Герой Верховена - гениальный ученый Себастьян Кейн (чья фамилия соединяет персонажа Герберта Уэллса с персонажем Орсона Уэллса "гражданином Кейном", хотя это никак не обыграно), но не одиночка вроде Гриффита, а руководитель небольшого научного колллектива, работающего по заданию военных, который сначала проводит опыты с животными, а потом ставит эксперимент на себе. Будучи вуайером (подглядывателем) садистского толка, режиссер делает этот эксперимент весьма болезненным для героя - после введения препарата тот корчится в страшных судорогах, сравнимых разве что с теми, в которых скончался папа Остапа Бендера. Зато опрозрачнивание или, наоборот, проявка героя, становится красивым аттракционом: если в "Дневнике невидимки" был только один гэг, когда видимый табачный дым заполнял форму невидимых легких, то в фильме Верховена после инъекции проявителя у невидимки возникает кровеносная сеть, затем появляется плоть и т.д., а затем начинается анатомический театр или деконструкция человека - с героя последовательно снимается шкура, мясо и кости. Однако если с "разборкой" все в порядке, то со "сборкой" выходит прокол. Обратной дороги нет: видимость, как в случае Гриффита и Холлоуэя, оказывается невозвратимой, и невидимое состояние сопровождается маниакальным - великий ученый становится мелким отморозком. Сперва он пугает детей и забирается в квартиру к соседке, а затем запирает коллег в лаборатории и начинает их убивать, заодно круша и поджигая все на своем пути. Это - самая нелепая часть фильма, поскольку у сотрудников есть очки, которые позволяют видеть невидимок в инфракрасном излучении, не говоря уже о том, что проблему визуализации Себастьяна мог бы решить простой баллончик с краской. "Кино для всех", конечно, должно быть глуповато, но не до такой же степени! Сходить с ума от своей прозрачности и прибегать к грубой резиновой маске-фантомаске вовсе не было никакой нужды - телесный грим, лак для ногтей, зубное покрытие, краска для волос и темные очки сделали бы невидимку социально адаптированным не менее, чем, например, Ивана Демидова, чьих глаз никто не видел, и чье невиртуальное существование никем из зрителей ТВ-6 пока не доказано. Карпентеровский Холлоуэй, кстати, нашел прибежище под псевдонимом и в кремовой маске на зимнем курорте (мораль: вслед за видимостью теряются имя и сущность), а верховенский Себастьян - жаль, что не Петруша Верховенский - сгорел в геенне огненной, хотя бесу вроде бы только там и жить.

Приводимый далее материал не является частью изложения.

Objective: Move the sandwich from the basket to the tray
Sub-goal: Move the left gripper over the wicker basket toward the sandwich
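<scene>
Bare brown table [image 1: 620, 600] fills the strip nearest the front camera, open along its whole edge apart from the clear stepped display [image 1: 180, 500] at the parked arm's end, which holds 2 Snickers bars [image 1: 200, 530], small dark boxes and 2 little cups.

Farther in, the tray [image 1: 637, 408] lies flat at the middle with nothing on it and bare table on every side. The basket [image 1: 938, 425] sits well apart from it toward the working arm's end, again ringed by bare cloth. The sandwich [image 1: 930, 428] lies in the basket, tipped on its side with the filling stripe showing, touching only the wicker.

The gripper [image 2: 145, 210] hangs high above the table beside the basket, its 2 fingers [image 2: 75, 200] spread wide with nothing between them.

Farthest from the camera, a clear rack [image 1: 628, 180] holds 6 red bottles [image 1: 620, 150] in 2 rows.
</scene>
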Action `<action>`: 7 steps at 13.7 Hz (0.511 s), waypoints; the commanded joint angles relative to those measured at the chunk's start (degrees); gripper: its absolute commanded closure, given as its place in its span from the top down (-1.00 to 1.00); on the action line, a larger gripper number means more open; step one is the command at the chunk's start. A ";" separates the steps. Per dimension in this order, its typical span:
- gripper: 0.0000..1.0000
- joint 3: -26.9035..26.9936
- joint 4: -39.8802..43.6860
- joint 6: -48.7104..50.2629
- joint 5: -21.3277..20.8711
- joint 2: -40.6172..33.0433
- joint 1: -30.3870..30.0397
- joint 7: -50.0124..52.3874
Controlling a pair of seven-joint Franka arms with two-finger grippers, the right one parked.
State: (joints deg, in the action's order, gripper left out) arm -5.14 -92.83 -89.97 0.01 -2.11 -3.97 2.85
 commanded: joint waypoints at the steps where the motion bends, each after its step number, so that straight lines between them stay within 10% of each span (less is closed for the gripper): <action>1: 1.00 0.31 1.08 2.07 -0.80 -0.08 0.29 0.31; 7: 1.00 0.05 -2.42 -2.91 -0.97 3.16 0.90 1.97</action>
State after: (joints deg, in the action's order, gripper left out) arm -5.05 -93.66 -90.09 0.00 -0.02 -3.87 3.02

Верховен начинал карьеру в Голландии как элитарный европейский режиссер, затем перебрался в Голливуд, где стал приноравливать свой интерес к гипертрофированной телесности и гипертрофированной сексуальности ("Турецкие наслаждения", "Плоть и кровь", "Робокоп", "Основной инстинкт", "Стриптизерши") к потребностям широкой аудитории, в погоне за количеством зрителей наращивая спецэффекты, но теряя прочие качества кино. Второй смысл оригинального названия (Hollow Man - "пустой человек") бьет, похоже, по самому режиссеру.